The other existing, model, of course, is service. The entire professional class--doctors, lawyers, consultants, architects, and so on--are already being paid directly for their intellectual property. Who needs copyright when you're on a retainer?

In fact, until the late 18th century this model was applied to much of what is now copyrighted. Before the industrialization of creation, writers, composers, artists, and the like produced their products in the private service of patrons.
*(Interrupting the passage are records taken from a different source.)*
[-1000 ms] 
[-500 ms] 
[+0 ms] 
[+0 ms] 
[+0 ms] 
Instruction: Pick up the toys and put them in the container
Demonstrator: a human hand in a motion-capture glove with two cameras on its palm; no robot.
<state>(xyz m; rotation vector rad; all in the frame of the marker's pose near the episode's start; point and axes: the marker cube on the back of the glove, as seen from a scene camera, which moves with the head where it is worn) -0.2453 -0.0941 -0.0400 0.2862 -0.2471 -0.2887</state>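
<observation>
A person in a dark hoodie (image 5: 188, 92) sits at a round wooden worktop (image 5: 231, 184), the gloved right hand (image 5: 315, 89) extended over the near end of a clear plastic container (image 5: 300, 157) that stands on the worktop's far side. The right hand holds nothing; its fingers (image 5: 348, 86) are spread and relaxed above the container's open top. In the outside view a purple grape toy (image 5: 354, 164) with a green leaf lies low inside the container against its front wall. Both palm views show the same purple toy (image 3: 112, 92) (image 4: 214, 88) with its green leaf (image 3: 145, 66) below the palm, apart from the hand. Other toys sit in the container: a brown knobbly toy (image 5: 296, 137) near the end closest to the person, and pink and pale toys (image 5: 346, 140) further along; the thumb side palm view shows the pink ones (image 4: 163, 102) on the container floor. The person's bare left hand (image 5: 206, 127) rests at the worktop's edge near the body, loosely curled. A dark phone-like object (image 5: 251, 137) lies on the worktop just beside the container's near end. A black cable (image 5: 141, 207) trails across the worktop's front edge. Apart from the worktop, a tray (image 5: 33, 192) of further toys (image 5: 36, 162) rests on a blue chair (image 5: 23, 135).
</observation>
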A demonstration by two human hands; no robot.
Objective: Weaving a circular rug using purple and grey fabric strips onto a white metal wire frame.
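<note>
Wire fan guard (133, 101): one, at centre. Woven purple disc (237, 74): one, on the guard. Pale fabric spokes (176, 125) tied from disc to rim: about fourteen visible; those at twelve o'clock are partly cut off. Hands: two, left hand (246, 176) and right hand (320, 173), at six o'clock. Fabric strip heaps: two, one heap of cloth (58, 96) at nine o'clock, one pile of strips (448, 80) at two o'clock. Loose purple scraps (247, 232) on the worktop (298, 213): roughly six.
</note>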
Without objects to distribute in a mass market, creative people will return to a condition somewhat like this, except that they will serve many patrons, rather than one" (Barlow:128).

/14/As I write this in late September, it appears that the current session of the U. S. Congress will end without a dramatic rewriting of the nation's telecommunications laws. Stay tuned for further developments after the fall 1994 elections.

/15/See the remarkable account of "A Rape in Cyberspace," by Julian Dibbell. The "rape" took place in a MUD and precipitated a crisis in virtual community building.

/16/On crime in cyberspace, see Karnow.

/17/"By the late twentieth century, our time, a mythic time, we are all chimeras, theorized and fabricated hybrids of machine and organism; in short, we are cyborgs" (Haraway:174).